Mon bonheur était véritablement diminué, mais je le sentais encore plus vivement que jamais. Je soupais tous les soirs seul à seule avec Sara ; nos entretiens n’étaient plus gênés, et sa mère répétait sans cesse que pourvu que je sois l’ami de sa fille, peu lui importait que je fusse le sien. Mais il s’en fallait bien qu’elle pensât ce qu’elle disait ! Elle commença par forcer Sara de s’habiller pour sortir, afin de faire une connaissance. Elle la menait tantôt au Luxembourg, tantôt aux Tuileries, plus souvent au Palais-Royal, ou aux boulevards du Temple[1]. À la vérité, les premières fois, j’étais invité à les y aller joindre, à l’heure où mes affaires me le permettaient. J’y allai d’abord, ensuite, m’apercevant du but de la mère, je crus devoir m’en dispenser.

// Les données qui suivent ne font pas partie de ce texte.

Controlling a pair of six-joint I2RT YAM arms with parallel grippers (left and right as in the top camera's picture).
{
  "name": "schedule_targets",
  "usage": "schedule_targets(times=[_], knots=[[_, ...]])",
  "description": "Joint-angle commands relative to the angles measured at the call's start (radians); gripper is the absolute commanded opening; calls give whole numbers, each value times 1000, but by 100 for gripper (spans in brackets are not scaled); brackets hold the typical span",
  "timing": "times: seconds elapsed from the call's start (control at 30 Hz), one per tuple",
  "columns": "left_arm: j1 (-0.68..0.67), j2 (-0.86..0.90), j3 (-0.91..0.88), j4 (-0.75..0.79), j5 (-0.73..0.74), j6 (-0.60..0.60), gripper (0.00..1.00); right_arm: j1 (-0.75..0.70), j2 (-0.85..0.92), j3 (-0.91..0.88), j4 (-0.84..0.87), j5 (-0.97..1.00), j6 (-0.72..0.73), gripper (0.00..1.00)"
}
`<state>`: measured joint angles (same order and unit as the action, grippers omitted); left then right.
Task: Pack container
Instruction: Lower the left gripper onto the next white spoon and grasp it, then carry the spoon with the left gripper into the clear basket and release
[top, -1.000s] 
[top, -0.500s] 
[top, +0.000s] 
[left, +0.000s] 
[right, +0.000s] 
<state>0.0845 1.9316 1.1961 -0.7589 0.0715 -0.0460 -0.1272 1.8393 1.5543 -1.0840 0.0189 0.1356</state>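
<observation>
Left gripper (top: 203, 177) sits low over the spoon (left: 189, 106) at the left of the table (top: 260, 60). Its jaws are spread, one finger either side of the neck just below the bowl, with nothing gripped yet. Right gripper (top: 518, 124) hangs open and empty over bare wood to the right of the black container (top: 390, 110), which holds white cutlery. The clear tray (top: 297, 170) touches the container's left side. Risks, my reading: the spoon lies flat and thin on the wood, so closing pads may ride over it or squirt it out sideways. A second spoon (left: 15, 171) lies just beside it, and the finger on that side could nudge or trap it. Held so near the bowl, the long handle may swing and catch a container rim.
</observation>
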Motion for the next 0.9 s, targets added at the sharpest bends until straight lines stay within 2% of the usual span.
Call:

  1. C’était une des promenades les plus fréquentées de Paris. Voici ce qu’en dit un contemporain : « Le site est agréable, le coup d’œil champêtre, l’air pur ; les allées y sont plus longues, plus larges, plus majestueuses, et les arbres mieux venus qu’aux anciens boulevards (ceux du nord). On y voit des champs cultivés, on y voit croître la récolte. Il s’y trouve cependant, du côté de la ville, quelques jolies maisons ; on y a même bâti des salles de spectacles… On n’y rencontre presque jamais de voitures, point d’élégants personnages ; mais de bons bourgois, avec leur famille entière, des amants et des maîtresses, dont les mœurs ont l’air aussi simple que leurs habits. » Dulaure. Nouvelle description des curiosités de Paris. Paris, 1786, t. I, p. 72.